Eve, gender roles, marriage

Abstract

The critical drive to make fundamental, substantive distinctions between Catholic and Protestant dogma and culture has always been central to early modern English studies, but over the past fifty years a prominent contingent of literary and historical scholars has endeavored more specifically to identify and articulate significant differences between Catholic and Protestant perceptions of women and marriage. According to one familiar, now widely accepted theory advanced primarily by Miltonists, a relatively feminist and pro-marriage Protestant ethic emerged in response to the extreme, aggressively misogynistic attitudes attributed to late-medieval Catholic thought. This paper will seek to demonstrate, through a close comparative review of four English mystery play Eve portrayals (Chester, N-Town, York, and Norwich), that the supposedly “crabbed” (to use Milton’s term), male chauvinist Catholic culture actually accommodated a surprising variety of perspectives on female nature and function, many predictably and emphatically antifeminist, but others notably more tolerant and respectful, and a few even anticipating Milton’s most liberal and celebratory views. The range of outlooks observed here may be partly the result of revision, as the traditional pageants produced annually over more than a century’s span must have been altered occasionally to suit changing times and tastes (the Norwich Creation and Fall account, for instance, survives in two sharply divergent pre- and post-Reformation texts).
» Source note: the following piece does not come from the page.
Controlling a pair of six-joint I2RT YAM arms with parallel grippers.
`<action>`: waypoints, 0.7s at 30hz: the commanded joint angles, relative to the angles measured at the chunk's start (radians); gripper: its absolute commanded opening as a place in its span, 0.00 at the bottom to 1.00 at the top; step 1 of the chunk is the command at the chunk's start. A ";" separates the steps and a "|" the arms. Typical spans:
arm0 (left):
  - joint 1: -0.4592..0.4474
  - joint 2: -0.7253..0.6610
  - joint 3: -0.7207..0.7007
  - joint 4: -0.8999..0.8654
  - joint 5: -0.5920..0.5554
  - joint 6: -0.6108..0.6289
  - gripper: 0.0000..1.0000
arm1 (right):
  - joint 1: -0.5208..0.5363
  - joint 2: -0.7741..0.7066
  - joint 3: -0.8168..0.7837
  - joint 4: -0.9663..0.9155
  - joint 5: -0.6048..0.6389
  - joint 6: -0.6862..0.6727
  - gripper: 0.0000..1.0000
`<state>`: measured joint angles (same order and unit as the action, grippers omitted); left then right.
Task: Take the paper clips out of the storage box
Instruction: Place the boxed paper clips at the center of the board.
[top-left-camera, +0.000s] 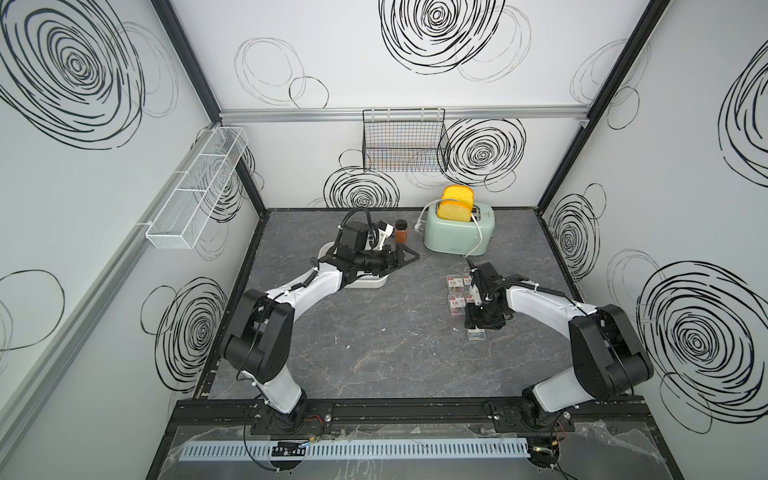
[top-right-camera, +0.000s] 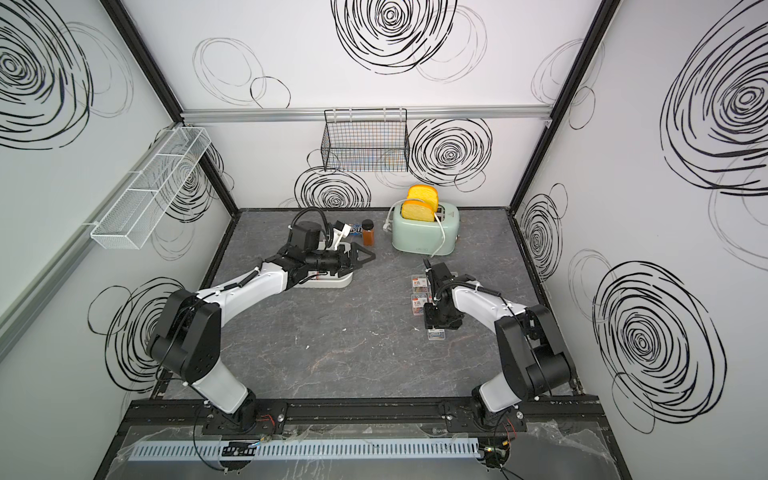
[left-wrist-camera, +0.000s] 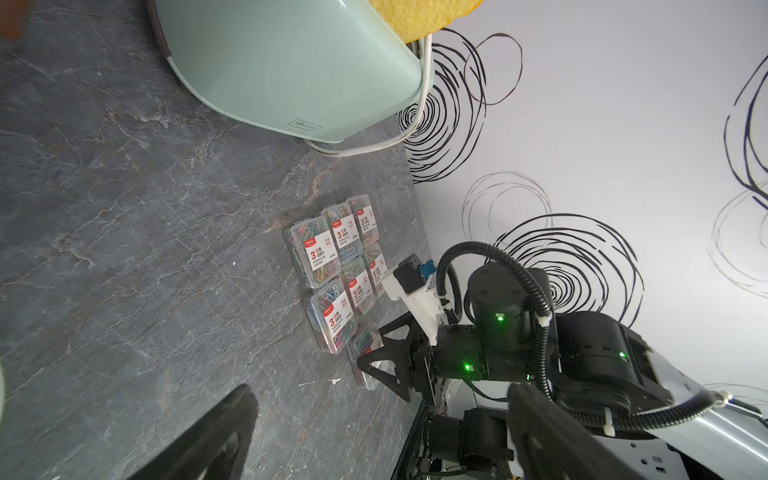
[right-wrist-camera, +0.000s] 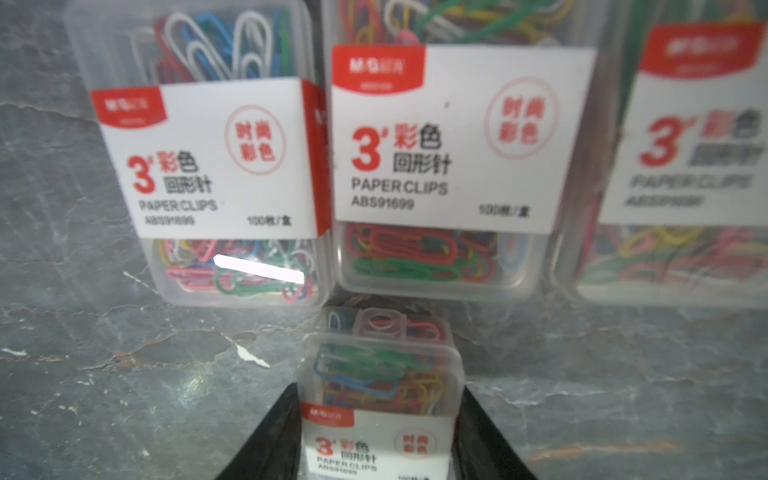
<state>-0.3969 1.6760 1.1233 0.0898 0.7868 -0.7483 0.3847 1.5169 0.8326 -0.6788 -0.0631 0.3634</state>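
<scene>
The right gripper (right-wrist-camera: 379, 419) points down at the grey marbled tabletop (right-wrist-camera: 83, 374). Its two black fingers (right-wrist-camera: 270, 432) are partly closed against the long sides of a small clear plastic case of multicoloured paper clips with a white-and-red label (right-wrist-camera: 382, 365). This gripped case lies label-up, and whether it rests on the tabletop or sits just above it cannot be told. Just ahead of the fingertips, three more labelled clear cases (right-wrist-camera: 449, 158) lie flat side by side. They are the nearest row of a tidy block of cases (left-wrist-camera: 332, 266) that stretches away from the gripper across the tabletop. Well apart from the right gripper, off to its left, the white rectangular plastic storage box with rounded corners (top-left-camera: 372, 284) sits under the left arm's wrist, and the arm hides most of its inside. The left gripper (top-left-camera: 409, 258) hangs above the box's edge with its jaws spread wide and nothing between them, its fingertips reaching just past the rim.
</scene>
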 joint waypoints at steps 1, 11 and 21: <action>0.009 0.008 0.015 0.061 0.020 -0.012 0.99 | 0.000 0.016 0.012 -0.026 0.042 0.007 0.50; 0.009 0.008 0.018 0.055 0.020 -0.012 0.99 | -0.009 0.019 0.021 -0.032 0.047 -0.027 0.50; 0.006 0.005 0.010 0.061 0.020 -0.016 0.99 | -0.016 0.030 0.020 -0.033 0.063 -0.020 0.52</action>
<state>-0.3969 1.6768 1.1233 0.1005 0.7887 -0.7563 0.3752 1.5272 0.8455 -0.6811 -0.0425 0.3435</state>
Still, the evidence from these essentially and undeniably Catholic plays—especially from the York and Norwich examples—should probably encourage us to revise persisting reductionist views of Protestant culture as uniquely pro-marriage and Catholic as narrowly antifeminist. In any case, these dramatic Eve depictions testify to an under-acknowledged ideological diversity and complexity already present in late-medieval gender theory.